'''

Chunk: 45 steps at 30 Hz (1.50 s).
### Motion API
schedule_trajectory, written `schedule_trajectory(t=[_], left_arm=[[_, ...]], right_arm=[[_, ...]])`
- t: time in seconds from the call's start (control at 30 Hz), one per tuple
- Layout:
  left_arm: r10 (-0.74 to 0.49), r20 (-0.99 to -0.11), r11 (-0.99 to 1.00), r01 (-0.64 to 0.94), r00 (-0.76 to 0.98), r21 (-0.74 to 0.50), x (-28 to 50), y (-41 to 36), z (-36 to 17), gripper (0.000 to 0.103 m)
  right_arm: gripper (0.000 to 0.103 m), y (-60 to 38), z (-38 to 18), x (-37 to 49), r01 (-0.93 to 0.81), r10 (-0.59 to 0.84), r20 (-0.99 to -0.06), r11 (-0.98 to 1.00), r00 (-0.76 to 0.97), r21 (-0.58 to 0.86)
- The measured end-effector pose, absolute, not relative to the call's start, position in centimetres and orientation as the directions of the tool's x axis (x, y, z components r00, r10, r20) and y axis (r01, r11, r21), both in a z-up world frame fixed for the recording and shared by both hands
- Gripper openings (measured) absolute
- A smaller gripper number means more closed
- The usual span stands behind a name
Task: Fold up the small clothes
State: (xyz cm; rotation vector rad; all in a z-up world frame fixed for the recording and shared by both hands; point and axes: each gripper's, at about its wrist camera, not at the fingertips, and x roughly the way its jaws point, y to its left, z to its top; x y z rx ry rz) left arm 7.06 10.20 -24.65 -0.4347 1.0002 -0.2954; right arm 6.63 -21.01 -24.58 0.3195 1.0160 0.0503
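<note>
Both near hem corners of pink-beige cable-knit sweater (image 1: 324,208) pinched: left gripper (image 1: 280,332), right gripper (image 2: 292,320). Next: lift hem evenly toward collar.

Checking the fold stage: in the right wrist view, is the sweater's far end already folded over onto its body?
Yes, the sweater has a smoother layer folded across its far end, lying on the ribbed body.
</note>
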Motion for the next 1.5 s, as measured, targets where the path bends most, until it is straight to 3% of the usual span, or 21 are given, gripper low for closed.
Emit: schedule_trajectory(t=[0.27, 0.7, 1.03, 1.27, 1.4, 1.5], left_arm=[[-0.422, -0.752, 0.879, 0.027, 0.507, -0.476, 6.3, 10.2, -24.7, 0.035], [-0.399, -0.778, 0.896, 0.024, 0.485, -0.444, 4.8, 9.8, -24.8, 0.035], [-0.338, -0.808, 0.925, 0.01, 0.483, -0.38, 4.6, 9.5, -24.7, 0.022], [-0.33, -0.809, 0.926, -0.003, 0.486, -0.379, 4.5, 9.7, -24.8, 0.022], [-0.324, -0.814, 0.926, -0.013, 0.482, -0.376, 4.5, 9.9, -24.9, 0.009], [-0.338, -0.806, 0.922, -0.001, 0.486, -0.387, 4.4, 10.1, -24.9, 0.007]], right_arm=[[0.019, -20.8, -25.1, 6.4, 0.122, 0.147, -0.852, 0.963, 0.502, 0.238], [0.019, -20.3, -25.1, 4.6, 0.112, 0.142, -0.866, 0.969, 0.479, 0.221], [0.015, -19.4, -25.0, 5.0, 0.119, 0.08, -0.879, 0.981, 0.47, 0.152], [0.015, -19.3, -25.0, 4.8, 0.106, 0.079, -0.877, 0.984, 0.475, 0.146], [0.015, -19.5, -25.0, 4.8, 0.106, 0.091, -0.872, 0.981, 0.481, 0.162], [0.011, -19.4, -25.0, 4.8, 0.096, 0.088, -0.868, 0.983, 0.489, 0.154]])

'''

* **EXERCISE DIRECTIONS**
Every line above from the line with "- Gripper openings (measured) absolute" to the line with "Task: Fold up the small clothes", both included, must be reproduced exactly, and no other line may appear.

* **WORKED SOLUTION**
- Gripper openings (measured) absolute
- A smaller gripper number means more closed
- The usual span stands behind a name
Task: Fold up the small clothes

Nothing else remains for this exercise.